TO DO. Line by line, the data below should be set down unchanged, with images excluded.

::::

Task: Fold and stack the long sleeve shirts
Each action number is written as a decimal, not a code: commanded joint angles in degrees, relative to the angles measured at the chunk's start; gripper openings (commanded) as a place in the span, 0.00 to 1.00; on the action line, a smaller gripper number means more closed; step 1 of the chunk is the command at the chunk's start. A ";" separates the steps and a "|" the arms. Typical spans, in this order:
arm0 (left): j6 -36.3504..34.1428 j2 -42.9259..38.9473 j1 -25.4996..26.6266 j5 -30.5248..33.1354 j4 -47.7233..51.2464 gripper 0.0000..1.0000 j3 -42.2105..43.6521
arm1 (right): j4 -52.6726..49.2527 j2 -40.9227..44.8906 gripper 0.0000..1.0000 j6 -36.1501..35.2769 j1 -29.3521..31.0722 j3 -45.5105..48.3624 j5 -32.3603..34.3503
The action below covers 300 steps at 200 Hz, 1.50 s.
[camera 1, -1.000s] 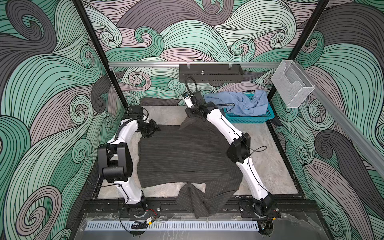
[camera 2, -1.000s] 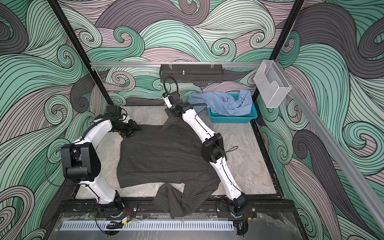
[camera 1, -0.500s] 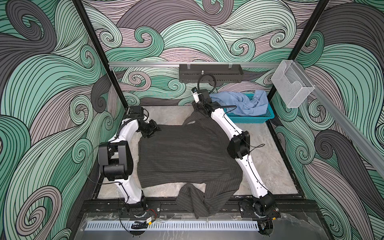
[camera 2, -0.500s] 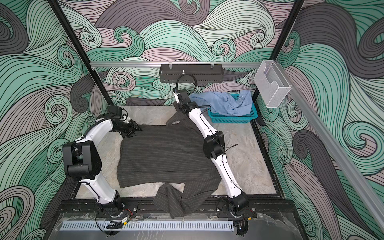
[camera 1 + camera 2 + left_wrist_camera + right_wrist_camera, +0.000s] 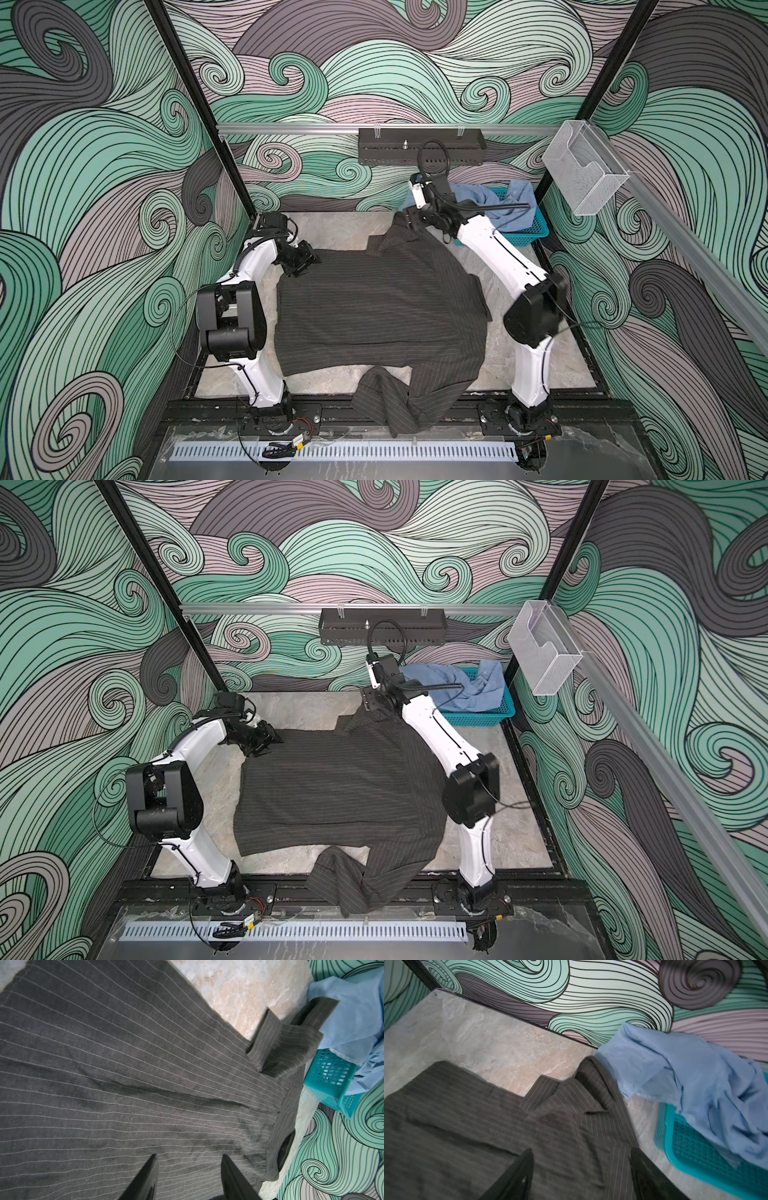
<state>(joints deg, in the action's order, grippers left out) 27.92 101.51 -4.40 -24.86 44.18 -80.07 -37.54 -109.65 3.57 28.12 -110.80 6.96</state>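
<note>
Seeing dark charcoal pinstriped cloth shirt (image 5: 382, 316) spread across middle of grey marble-look tabletop (image 5: 577, 361). Collar end toward back wall. One sleeve bunched at near edge, draped over black frame rail (image 5: 332, 411).

Plain light blue cloth shirt (image 5: 478, 193) heaped in teal perforated plastic basket (image 5: 538, 230) at back-right corner, spilling over rim toward dark collar. Just beside it; touching or not, cannot tell.

In the way:
- right arm (image 5: 498, 257) stretched over shirt's right shoulder, hiding that edge in both top views
- black cable (image 5: 498, 204) off its wrist, running across blue heap
- left arm (image 5: 232, 316) elbow beside shirt's left edge, off the cloth

Clear plastic bin (image 5: 582, 178) and black perforated tray (image 5: 419, 145) up on back rail, well apart from the work.

Tools:
- left gripper (image 5: 189, 1176) at far-left corner of dark shirt, fingers roughly half apart, tips pointing along flat cloth, nothing visibly pinched between them
- right gripper (image 5: 581, 1155) above collar end, fingers spread wide, gripping nothing; wrist view slightly motion-blurred

Versus a second back: right gripper then clamped and low at collar, now let go, lifted and swung toward basket. Collar end dragged further out to back-right, lying flatter, tip near basket. No visible change in left gripper, blue shirt, basket or front sleeve.
</note>
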 commanded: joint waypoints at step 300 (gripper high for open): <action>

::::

SOLUTION TO THE PROBLEM.
Task: Fold and stack the long sleeve shirts
Each action number is written as a decimal, not a code: commanded joint angles in degrees, relative to the angles measured at the chunk's start; gripper openings (commanded) as a place in the span, 0.00 to 1.00; on the action line, a smaller gripper number means more closed; step 1 of the chunk is the command at the chunk's start. A ";" separates the steps and a "|" the arms. Typical spans, in this order:
arm0 (left): j6 -36.3504..34.1428 j2 -42.9259..38.9473 j1 -25.4996..26.6266 j5 -30.5248..33.1354 j4 -47.7233..51.2464 gripper 0.0000..1.0000 j3 -42.2105..43.6521
arm1 (right): j4 -52.6726..49.2527 j2 -40.9227..44.8906 gripper 0.0000..1.0000 j6 -36.1501..35.2769 j1 -29.3521..31.0722 j3 -45.5105..48.3624 j5 -32.3603..34.3503
The action below covers 300 steps at 200 Hz, 1.50 s.
[camera 1, -1.000s] 
[camera 2, -1.000s] 
[camera 1, -0.500s] 
[camera 2, -0.500s] 
[camera 1 + camera 2 + left_wrist_camera + right_wrist_camera, +0.000s] 
<state>(joints deg, in the action's order, grippers left out) 27.92 101.51 -4.40 -24.86 44.18 -80.07 -37.54 -109.65 3.57 28.12 -110.80 6.96</state>
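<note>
Seeing dark charcoal pinstriped cloth shirt (image 5: 382, 316) spread across middle of grey marble-look tabletop (image 5: 577, 361). Collar end toward back wall. One sleeve bunched at near edge, draped over black frame rail (image 5: 332, 411).

Plain light blue cloth shirt (image 5: 478, 193) heaped in teal perforated plastic basket (image 5: 538, 230) at back-right corner, spilling over rim toward dark collar. Just beside it; touching or not, cannot tell.

In the way:
- right arm (image 5: 498, 257) stretched over shirt's right shoulder, hiding that edge in both top views
- black cable (image 5: 498, 204) off its wrist, running across blue heap
- left arm (image 5: 232, 316) elbow beside shirt's left edge, off the cloth

Clear plastic bin (image 5: 582, 178) and black perforated tray (image 5: 419, 145) up on back rail, well apart from the work.

Tools:
- left gripper (image 5: 189, 1176) at far-left corner of dark shirt, fingers roughly half apart, tips pointing along flat cloth, nothing visibly pinched between them
- right gripper (image 5: 581, 1155) above collar end, fingers spread wide, gripping nothing; wrist view slightly motion-blurred

Versus a second back: right gripper then clamped and low at collar, now let go, lifted and swung toward basket. Collar end dragged further out to back-right, lying flatter, tip near basket. No visible change in left gripper, blue shirt, basket or front sleeve.
</note>
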 commanded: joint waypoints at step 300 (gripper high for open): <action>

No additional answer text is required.